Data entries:
╭──
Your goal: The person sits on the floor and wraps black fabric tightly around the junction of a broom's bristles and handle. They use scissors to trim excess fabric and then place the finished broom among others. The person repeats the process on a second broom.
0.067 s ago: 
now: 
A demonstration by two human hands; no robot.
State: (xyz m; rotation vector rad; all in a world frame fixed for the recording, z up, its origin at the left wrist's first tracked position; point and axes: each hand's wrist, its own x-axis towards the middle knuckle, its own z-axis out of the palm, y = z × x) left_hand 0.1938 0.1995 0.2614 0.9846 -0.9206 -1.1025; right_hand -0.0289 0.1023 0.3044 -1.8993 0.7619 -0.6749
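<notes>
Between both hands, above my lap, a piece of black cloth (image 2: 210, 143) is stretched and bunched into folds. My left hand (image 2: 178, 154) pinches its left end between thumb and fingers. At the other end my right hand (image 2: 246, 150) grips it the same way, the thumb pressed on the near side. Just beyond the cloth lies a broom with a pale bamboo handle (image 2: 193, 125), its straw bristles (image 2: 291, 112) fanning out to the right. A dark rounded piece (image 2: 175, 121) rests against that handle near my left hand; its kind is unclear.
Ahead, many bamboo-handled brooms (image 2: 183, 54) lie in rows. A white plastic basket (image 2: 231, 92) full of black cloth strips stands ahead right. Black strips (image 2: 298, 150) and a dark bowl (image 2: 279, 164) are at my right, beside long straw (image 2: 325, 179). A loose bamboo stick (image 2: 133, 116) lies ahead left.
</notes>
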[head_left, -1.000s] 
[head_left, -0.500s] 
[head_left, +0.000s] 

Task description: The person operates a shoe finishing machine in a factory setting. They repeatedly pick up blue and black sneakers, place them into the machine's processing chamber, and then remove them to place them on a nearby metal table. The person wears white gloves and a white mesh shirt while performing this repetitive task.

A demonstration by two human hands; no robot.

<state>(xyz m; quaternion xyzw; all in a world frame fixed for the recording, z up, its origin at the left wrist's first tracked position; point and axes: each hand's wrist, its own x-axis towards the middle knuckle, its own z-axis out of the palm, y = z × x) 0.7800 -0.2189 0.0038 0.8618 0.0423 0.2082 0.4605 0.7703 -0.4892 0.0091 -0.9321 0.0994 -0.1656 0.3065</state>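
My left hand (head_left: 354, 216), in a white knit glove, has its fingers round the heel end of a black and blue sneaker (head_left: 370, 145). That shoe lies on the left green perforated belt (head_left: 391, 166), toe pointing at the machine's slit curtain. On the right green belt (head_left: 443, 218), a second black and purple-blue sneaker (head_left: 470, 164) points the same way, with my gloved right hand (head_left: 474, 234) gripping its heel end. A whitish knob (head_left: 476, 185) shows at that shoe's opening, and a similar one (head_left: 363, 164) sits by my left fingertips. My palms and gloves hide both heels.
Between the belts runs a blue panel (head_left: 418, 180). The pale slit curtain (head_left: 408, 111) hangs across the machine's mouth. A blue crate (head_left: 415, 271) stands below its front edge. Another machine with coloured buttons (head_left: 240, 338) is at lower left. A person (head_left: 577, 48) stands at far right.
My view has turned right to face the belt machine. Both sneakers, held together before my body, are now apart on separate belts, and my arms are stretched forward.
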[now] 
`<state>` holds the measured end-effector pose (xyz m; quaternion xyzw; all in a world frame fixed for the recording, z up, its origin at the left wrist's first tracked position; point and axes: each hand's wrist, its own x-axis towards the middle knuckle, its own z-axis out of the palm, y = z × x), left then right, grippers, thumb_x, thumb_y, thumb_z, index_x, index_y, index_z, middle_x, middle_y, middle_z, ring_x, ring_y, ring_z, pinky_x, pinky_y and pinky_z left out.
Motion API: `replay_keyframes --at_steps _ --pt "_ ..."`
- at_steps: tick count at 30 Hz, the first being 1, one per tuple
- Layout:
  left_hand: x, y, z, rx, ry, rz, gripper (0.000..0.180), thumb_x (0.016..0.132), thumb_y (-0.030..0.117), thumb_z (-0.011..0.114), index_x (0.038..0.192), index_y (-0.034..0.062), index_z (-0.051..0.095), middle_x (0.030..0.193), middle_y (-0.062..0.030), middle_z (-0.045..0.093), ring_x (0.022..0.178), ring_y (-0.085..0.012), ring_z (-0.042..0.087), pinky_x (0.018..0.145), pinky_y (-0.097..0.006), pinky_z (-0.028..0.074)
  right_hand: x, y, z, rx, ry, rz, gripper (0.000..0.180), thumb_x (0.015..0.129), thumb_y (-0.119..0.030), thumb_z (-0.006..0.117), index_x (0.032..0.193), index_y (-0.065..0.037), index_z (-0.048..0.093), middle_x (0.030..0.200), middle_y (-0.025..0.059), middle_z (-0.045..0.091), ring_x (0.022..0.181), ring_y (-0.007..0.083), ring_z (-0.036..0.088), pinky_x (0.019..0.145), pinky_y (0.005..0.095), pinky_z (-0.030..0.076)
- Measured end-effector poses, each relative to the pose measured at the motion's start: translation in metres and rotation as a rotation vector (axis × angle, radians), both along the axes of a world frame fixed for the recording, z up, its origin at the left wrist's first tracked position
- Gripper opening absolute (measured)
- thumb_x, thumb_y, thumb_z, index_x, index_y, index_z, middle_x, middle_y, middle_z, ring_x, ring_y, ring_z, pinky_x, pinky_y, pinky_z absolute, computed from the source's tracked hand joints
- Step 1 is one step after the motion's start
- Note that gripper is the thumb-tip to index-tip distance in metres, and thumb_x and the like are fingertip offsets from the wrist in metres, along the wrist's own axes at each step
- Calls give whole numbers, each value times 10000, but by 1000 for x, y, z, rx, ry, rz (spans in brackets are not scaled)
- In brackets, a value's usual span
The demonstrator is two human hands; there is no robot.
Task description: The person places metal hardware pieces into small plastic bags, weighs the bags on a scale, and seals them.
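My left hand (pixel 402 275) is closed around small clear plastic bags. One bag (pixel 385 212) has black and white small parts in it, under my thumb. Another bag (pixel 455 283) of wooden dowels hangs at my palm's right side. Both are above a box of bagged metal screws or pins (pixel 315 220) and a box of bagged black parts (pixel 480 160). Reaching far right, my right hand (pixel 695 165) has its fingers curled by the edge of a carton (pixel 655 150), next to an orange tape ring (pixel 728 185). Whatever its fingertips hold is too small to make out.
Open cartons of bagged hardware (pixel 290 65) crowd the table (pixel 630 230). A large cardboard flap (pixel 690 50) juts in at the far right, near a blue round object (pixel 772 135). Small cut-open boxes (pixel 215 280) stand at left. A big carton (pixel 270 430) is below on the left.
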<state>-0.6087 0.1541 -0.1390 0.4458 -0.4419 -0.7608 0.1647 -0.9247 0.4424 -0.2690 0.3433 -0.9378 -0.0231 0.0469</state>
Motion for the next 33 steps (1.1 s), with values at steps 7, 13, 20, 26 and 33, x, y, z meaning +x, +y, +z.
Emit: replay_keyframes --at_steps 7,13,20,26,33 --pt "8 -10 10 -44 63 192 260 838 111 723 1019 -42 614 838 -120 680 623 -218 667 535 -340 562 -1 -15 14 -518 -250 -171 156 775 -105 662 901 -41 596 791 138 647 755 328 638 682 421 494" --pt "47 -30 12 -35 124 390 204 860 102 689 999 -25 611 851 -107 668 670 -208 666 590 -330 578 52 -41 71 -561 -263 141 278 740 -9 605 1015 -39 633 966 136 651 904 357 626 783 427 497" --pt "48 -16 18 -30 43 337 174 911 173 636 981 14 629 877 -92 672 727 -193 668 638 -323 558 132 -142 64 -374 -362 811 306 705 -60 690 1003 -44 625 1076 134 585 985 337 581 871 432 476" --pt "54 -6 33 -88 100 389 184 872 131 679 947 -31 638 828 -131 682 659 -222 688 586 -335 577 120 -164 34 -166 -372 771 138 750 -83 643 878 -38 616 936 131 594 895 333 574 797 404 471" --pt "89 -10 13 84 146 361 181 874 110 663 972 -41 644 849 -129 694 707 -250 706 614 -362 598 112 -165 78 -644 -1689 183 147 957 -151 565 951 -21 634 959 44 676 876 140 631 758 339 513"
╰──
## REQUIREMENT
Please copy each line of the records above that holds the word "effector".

## SOLUTION FOR THIS EXERCISE
`<state>` holds the measured end-effector pose (xyz m; quaternion xyzw; all in a world frame fixed for the recording, z up, its origin at the left wrist's first tracked position; point and axes: each hand's wrist, its own x-axis towards the middle knuckle, its own z-axis out of the palm, y = z × x), left then right, grippers, thumb_x, thumb_y, thumb_z, index_x, index_y, index_z, middle_x, middle_y, middle_z, ring_x, ring_y, ring_z, pinky_x, pinky_y and pinky_z left out.
- Measured end-effector poses, each relative to the pose measured at the motion's start: translation in metres and rotation as a rotation vector (axis × angle, radians), both along the axes of a world frame fixed for the recording, z up, its origin at the left wrist's first tracked position

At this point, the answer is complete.